How to Clean Your Data: Best Practices for Data Hygiene

At Grantbook, we are often engaged in data cleaning tasks either as stand-alone projects or as a part of a larger grants management system (GMS) implementation. Even though data is a key component of an organization’s story, we often find that data cleaning or migration work is not given the time or resources that it needs. Accurate and well governed data is often the best way for grantmakers to track their funding, know who they're giving to, and begin to unpack their impact story.

If this is the first time your organization is taking on a data cleansing project, it can definitely be daunting to know where to start. The good news? We’ve been in your shoes and having worked on several data prep and cleansing projects over the years, and we’ve picked up some tips and tricks along the way.  

Clean data will get you from numbers to insights much more quickly.

We’ve broken this information out into five sections:

  1. What is Clean Data? An overview of what we mean by “clean data” and why it’s important
  2. Data Strategy & Governance The most important first step to ensure that your organizational strategy, roles, and processes are all aligned to ensure that your cleaned data is informative and reliable
  3. Cleaning Checklist How to go about the process of data cleaning
  4. Data Maintenance & Hygiene Best practices to ensure your data continues to stay clean on an ongoing basis
  5. Frequently Used Data Cleaning Tools Available tools (or helpers if you will) that will allow you to speed up the process

What is clean data?

Before jumping into the how-to’s, we feel it is important to establish what we mean by “clean data.” In broad strokes, we define clean data as data that is accurate, complete, consistent, and unique. 

Accuracy

Different types of data will have different requirements for keeping it accurate and up to date.
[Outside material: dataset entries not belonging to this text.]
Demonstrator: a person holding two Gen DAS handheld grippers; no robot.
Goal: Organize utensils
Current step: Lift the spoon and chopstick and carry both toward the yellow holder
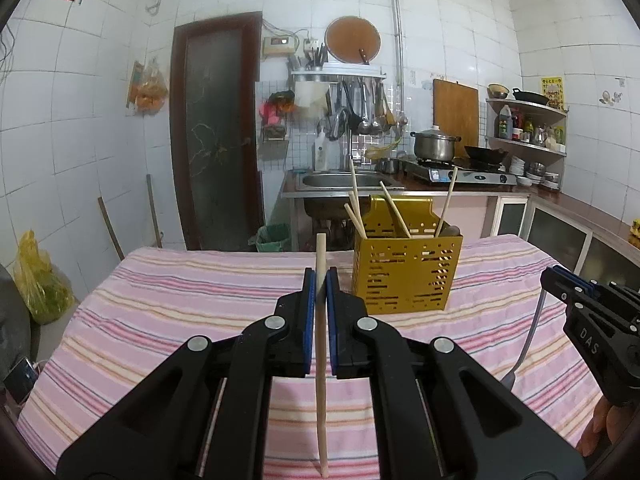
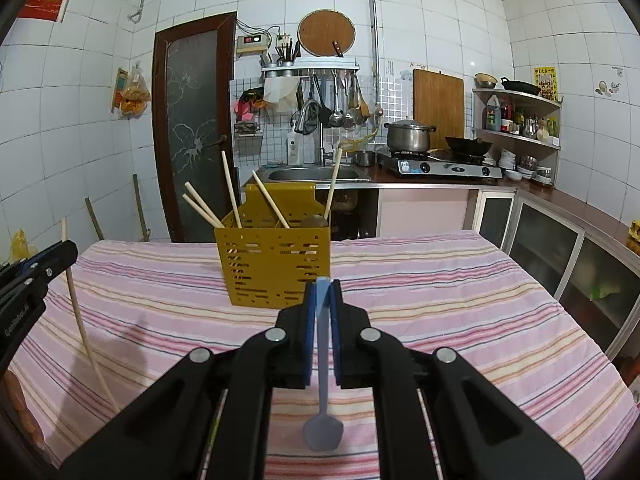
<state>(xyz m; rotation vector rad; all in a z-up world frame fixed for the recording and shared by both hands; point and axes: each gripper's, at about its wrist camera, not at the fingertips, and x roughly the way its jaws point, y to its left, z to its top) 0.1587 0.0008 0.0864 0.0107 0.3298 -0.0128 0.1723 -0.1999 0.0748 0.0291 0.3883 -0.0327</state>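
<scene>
A yellow perforated utensil holder stands on the striped tablecloth, with several wooden chopsticks leaning in it; it also shows in the right wrist view. My left gripper is shut on a wooden chopstick, held upright just left of the holder. My right gripper is shut on a pale blue spoon, bowl hanging down, in front of the holder. The right gripper shows at the right edge of the left wrist view. The left gripper with its chopstick shows at the left of the right wrist view.
The table under the pink striped cloth fills the foreground. Behind it are a sink, a gas stove with a pot and wok, a dark door, and cabinets along the right wall.
</scene>
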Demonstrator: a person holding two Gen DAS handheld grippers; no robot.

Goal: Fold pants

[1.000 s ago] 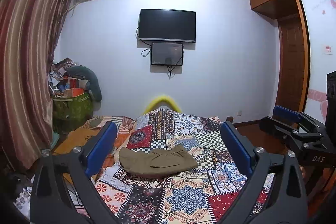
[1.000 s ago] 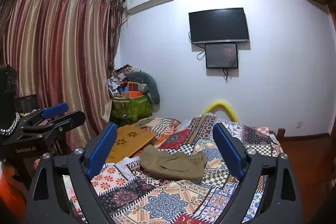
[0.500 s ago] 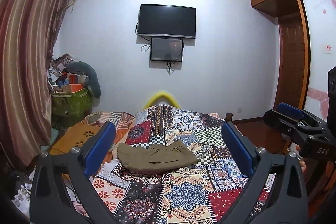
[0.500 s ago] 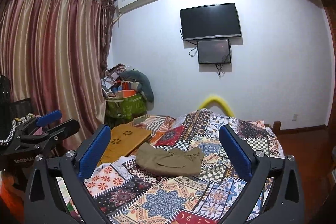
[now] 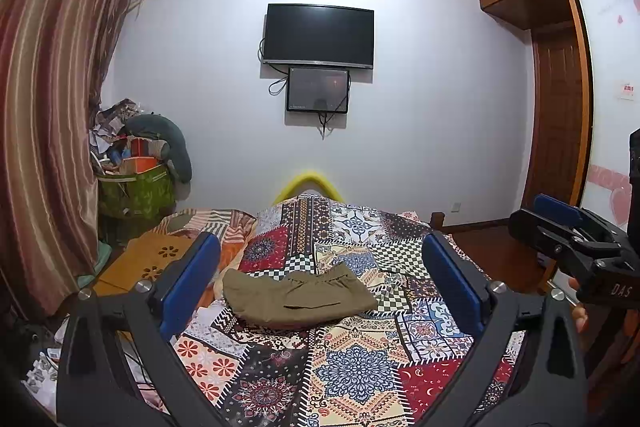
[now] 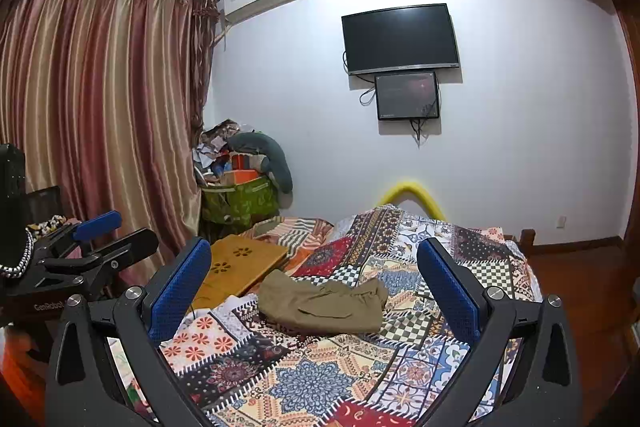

For instance, information about organizations is more static than information about individuals.

Completeness

Staff can draw more reliable inferences and have a more holistic picture from datasets that are complete.

Consistency

Where possible there should be uniformity between similar records in the system. Data entry conventions for record names and fields makes for easier reporting and segmentation of the database.

Uniqueness

Too many duplicate records can skew information in reports. It can also provide inaccurate and confusing information to those who need it on the programming side. Keeping duplicates low or out of the system gives users confidence in the data being tracked.

When migrating to a new grants management system or implementing a new system, clean data is integral to the success of your implementation. Clean data will enable you to migrate the appropriate unique organizations, contacts and grants in the new system, as well as establish the correct relationships between these data points. Clean data in fields that are used to drive functional logic is also important.

Data Strategy & Governance: The Most Important First Step

We have seen clients pawn off data tasks to interns without organizational context, migrate every single field from an old system to a new one only to realize 30% were never populated, or underestimate the larger strategy and planning discussions involved in the process.

From our experiences with data in cleaning and migration contexts, we have distilled a few best practices for planning and expectation setting that should be considered before starting any data project.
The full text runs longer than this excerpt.